**Task details:** Repeat every line of the data exactly, but not the pictures.
Data: Begin
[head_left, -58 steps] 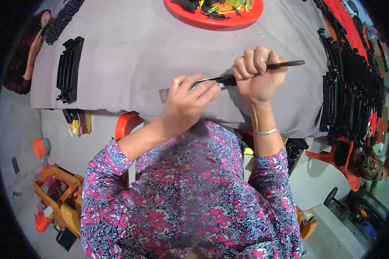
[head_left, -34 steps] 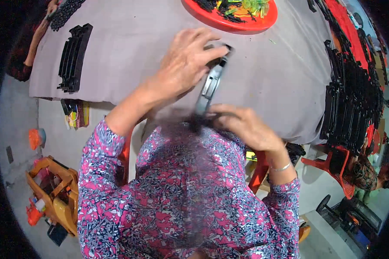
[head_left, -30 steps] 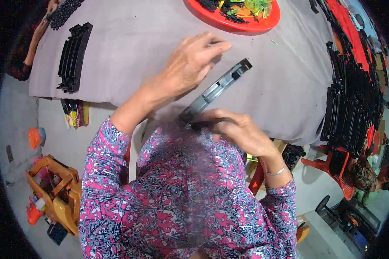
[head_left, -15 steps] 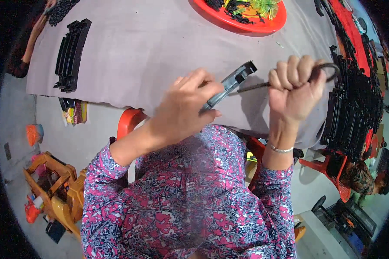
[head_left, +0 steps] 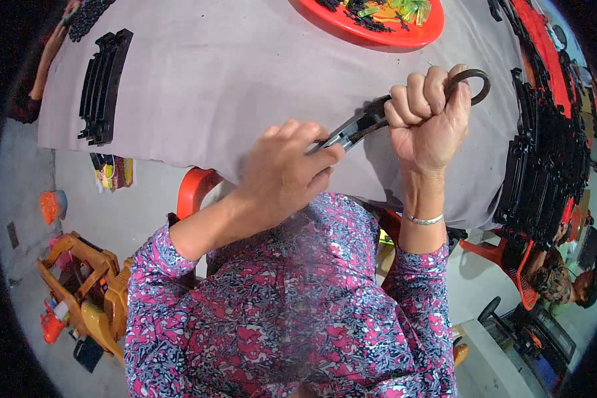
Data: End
**Exercise result:**
[head_left, -58 steps] 
[head_left, -34 steps] 
[head_left, -30 steps] 
[head_left, -15 steps] 
[head_left, +0 steps] 

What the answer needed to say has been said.